There may be many reasons why so many trees are sick. For one, the soil in the park is compacted, giving the trees shallow root clusters. In places, such as the row of six sequoias along Alverson Boulevard, the trees are so close together that they are impeding their own growth. In other cases, trees were improperly pruned or topped in the past, allowing rot to set in.
And some species, such as cherry trees and birches, are just not known to be hardy to begin with, Larsen said.
Then there are the stately beeches, which seem to be in good condition, with large canopies and smooth trunks, one example of the type of tree the city wants to preserve.
The city is drawing up a list of possible replacement species: firs like blue atlas cedar and giant sequoia, deciduous trees with fall colors, such as maples, sweetgums and ginkgos. It even may add some flowering trees, such as crabapple and Japanese snowbells.
The city has outlined its tree removal plan at meetings of the City Council, Parks Commission and Tree Committee, and one meeting of the Northwest Neighborhood Association in May, the latter of which seemed to be the first many neighbors of the park learned of the plan and the possible fate of most of the trees in the park.
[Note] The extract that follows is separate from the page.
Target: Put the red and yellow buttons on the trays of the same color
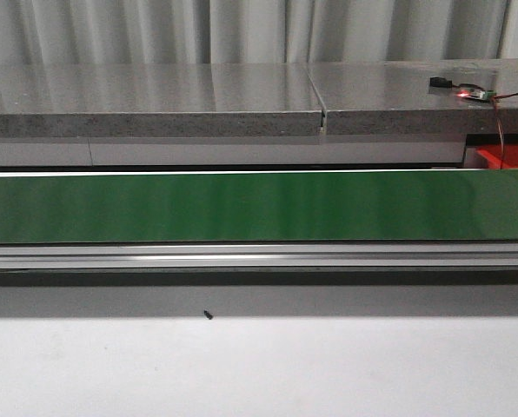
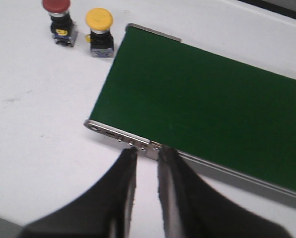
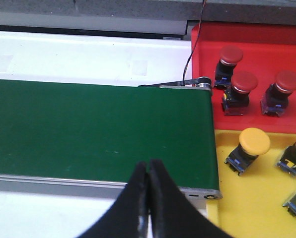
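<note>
- Front view: the green belt runs left to right across the white desk. A corner of the red tray shows at the far right, behind the belt. Neither arm appears.
- Left wrist view: the left fingers, slightly apart and empty, hang over the desk by the belt's end. A red button and a yellow button stand side by side on the desk beyond that end.
- Right wrist view: the right fingers are pressed together, empty, at the belt's edge. The red tray holds three red-capped buttons; the adjoining yellow tray holds yellow-capped buttons.
</note>
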### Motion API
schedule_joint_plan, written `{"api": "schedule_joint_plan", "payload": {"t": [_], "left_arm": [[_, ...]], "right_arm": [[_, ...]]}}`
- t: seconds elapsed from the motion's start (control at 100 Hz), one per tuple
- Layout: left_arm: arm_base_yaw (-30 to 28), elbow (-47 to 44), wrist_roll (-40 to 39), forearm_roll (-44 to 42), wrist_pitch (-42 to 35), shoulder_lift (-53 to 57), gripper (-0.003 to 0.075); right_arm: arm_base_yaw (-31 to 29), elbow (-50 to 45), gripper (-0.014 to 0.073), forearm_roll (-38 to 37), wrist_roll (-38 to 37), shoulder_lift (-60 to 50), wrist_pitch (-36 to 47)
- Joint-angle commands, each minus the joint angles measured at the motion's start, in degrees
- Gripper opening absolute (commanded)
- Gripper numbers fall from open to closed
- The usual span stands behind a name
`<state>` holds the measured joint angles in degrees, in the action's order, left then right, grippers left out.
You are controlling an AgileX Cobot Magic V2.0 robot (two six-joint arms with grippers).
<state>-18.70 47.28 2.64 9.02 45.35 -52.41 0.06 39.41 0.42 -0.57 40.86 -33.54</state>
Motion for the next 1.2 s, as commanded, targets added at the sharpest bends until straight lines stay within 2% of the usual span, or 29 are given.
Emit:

“The reason we've been using that number is that it is going to be with a lot of trees there, even if it's only 70 or 80,” City spokeswoman Meghan Pembroke said.
Another meeting is scheduled for Aug. 26 at Legion Hall that will outline both Ecology's and the city's final plan for the park, and also give the public a guided walkthrough of the park to highlight the plan.
“Our hope is that people come and talk to our horticulturists and our parks people who know our trees, they'll understand why we're making these decisions,” Pembroke said.
Nonetheless, replacing dozens large mature trees with saplings six to 12 feet high will have a significant visual impact.
Linda Staab and other park neighbors are having a hard time with that.
“This park is very well loved in this neighborhood,” she said. “There's just no way in my mind that 80 percent of them need to go.”
Chris Winters: 425-374-4165 or firstname.lastname@example.org. Twitter: @Chris_At_Herald.
The state Department of Ecology and Everett Parks and Recreation Department will hold a public meeting Tuesday, Aug. 26, in Legion Hall in Legion Memorial Park to present the final plan for the removal of topsoil and replacement of trees in the park. The meeting will be held from 6 to 8 p.m. and will include a guided walkthrough of the park.